The German invasion of Czechoslovakia in 1938 bans her from acting on the stage, so she acts behind the stage, reciting the dialogue in a puppet show. Deported to Terezin concentration camp, she organizes a theater where inmates perform plays by Edmond Rostand, Rudyard Kipling, Jean Cocteau and Nikolai Gogol. The spectators pay for their tickets to the shows by food.

Throughout her life, Nava Shean remained true to her greatest passion: to be an actress, “even if I can only walk across the stage and wave a handkerchief.” Her love of acting sustained her spirit against internment, economic hardships, and intrigue and betrayal by colleagues.

 

To Be an Actress

Nava Shean was born as Vlasta Schönová in Czechoslovakia in 1919. She survived the concentration camp and in 1948 immigrated to Israel, where she changed her nickname “Vava” into “Nava” and “Schön” into “Shean.”

 

While interned in the concentration camp, Shean performed with fellow actors, musicians, and directors. They rehearsed and performed at night, after a full day of menial labor. Shean also organized a children’s theater, where she adapted the Czech children’s story Broucci (fireflies). She describes how, years later at a reunion of Terezin survivors, a woman approached her, introduced herself as “a firefly,” and told Shean:

I owe you my childhood. My entire childhood was totally erased from my memory because of the trauma of the holocaust… When I was your ‘firefly,’ this became my best childhood memory: to run around the stage and sing ‘the Spring will come.’ It was for me more than you can imagine. You created there, under the difficult conditions, great moments for the children.

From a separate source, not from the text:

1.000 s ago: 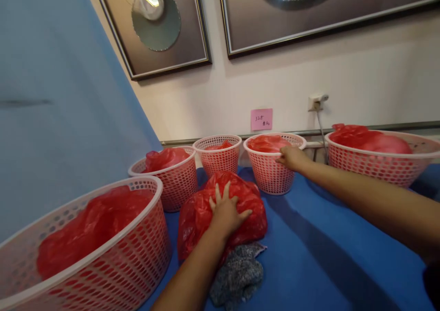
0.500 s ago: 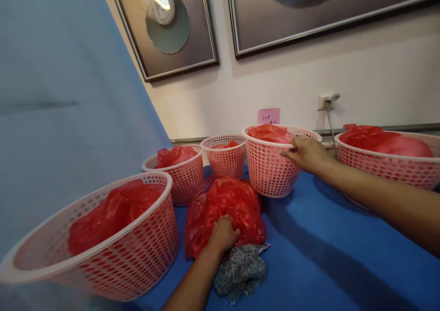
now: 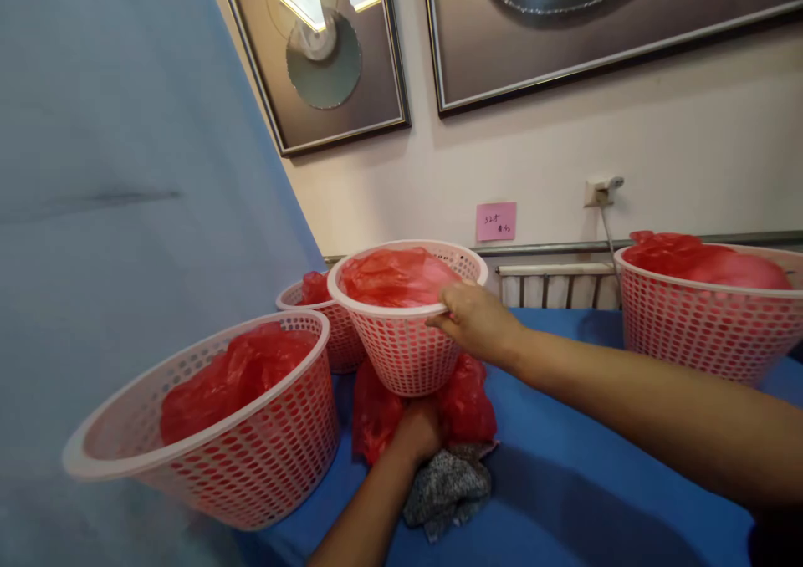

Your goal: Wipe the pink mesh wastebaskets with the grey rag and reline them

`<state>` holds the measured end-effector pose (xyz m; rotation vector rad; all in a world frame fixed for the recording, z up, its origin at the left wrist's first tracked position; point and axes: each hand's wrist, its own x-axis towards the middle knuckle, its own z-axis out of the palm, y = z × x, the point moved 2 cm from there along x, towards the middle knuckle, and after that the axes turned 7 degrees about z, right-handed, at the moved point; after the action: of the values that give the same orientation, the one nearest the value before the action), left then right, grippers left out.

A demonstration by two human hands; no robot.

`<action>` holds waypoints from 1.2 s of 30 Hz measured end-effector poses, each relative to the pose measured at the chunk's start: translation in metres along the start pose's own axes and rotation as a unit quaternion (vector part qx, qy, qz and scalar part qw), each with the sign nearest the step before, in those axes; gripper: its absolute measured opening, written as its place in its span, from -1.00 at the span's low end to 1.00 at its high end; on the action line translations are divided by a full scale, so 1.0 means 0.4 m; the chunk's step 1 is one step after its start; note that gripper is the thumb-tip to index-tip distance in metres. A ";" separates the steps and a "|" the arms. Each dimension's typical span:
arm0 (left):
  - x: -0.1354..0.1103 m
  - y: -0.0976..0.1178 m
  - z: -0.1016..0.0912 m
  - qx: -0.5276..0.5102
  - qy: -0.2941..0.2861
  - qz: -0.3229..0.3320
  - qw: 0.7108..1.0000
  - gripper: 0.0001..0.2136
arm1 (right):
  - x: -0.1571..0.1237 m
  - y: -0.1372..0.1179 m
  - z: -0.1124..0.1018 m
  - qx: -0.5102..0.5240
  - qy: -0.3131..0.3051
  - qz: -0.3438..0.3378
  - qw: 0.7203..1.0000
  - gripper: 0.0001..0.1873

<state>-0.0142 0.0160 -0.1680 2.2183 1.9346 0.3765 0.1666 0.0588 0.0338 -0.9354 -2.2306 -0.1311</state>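
My right hand (image 3: 475, 320) grips the rim of a small pink plastic basket (image 3: 401, 345) lined with a red plastic bag and holds it in the air, just above a loose red plastic bag (image 3: 467, 404) on the blue table. My left hand (image 3: 419, 430) is closed on that loose bag, right under the raised basket. A grey knitted cloth (image 3: 448, 492) lies against the bag on the near side.
A large pink basket (image 3: 207, 458) with a red bag stands at the near left, another pink basket (image 3: 339, 341) behind it. A wide pink basket (image 3: 708, 320) sits at the right. The blue table (image 3: 595, 483) meets a wall with a socket (image 3: 599, 191), a pink note (image 3: 495, 221) and a railing.
My right hand has lifted the small basket off the table and carried it left and nearer, over the loose red bag. My left hand went from flat on the bag to closed on it.
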 end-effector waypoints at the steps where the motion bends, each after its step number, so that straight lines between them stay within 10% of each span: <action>1: -0.001 0.000 0.003 0.008 0.005 0.007 1.000 -0.66 | -0.006 -0.005 0.021 0.000 -0.011 -0.007 1.000 -0.84; 15: -0.021 0.024 0.042 0.026 0.075 0.026 0.996 -0.65 | 0.041 -0.028 0.009 0.034 0.016 -0.028 0.999 -0.88; 20: -0.038 0.027 0.016 0.004 0.082 -0.065 0.995 -0.40 | 0.015 0.054 -0.080 0.019 0.100 0.010 0.995 -0.85; 26: -0.011 0.023 0.000 0.000 0.052 -0.122 0.991 -0.77 | -0.014 0.199 -0.162 -0.089 0.123 0.097 0.984 -0.82; 36: -0.019 0.025 0.014 0.007 0.065 -0.135 0.989 -0.69 | -0.016 0.403 0.015 -0.149 -0.024 0.262 0.953 -0.75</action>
<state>-0.0040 0.0073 -0.1711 1.9459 2.2728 0.4774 0.2726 0.1751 -0.0016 -1.6785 -1.9557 -0.2034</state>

Shean’s single-minded concentration on acting enabled her to transcend the ugliness and misery around her. She describes how while in Terezin, she has to work at a hospital ward of elderly women. Shean watches one woman and thinks:

I will perform this on the stage if I ever have such a role. I must register all the small details in my memory. How she is moving her hands, never lies still. Vava, you are disgusting. Rather than feel some human compassion you think about the theater? You are not human. Yes, I am disgusted with myself. I am a true actress.

After the liberation, Shean returned to the Czech stage and served as the manager of a new theater in the town of Brno. In 1948 she escaped Czechoslovakia’s looming Communist takeover, seizing an opportunity to immigrate to Israel. In Israel she overcame the language barrier and eventually performed Shakespearean roles such as King Lear’s Goneril.

As a young single mother, Shean resisted the arguments that her child’s welfare required that she relinquishes acting. Having no relatives in her new country, she found an older couple who served as adoptive parents for her and her baby daughter. Her acting continued uninterrupted.

In 1968, during the Prague Spring, Shean visited Czechoslovakia for the first time since leaving twenty years earlier. The Soviet invasion of Czechoslovakia cut short her visit and she had to escape Communism once again.

But during that visit, she resumed a relationship cut short by World War II with Hubert Hermann, who had saved her sister during the war. Hermann joined her in Israel after eight years of fighting Communist bureaucracy. Excerpts from his letters to Shean during those years provide a glance into life under Communism and an insight into Hermann’s resistance to its stifling impact through wry humor. (“I only need to add up 65 monthly salaries to buy a Škoda!”)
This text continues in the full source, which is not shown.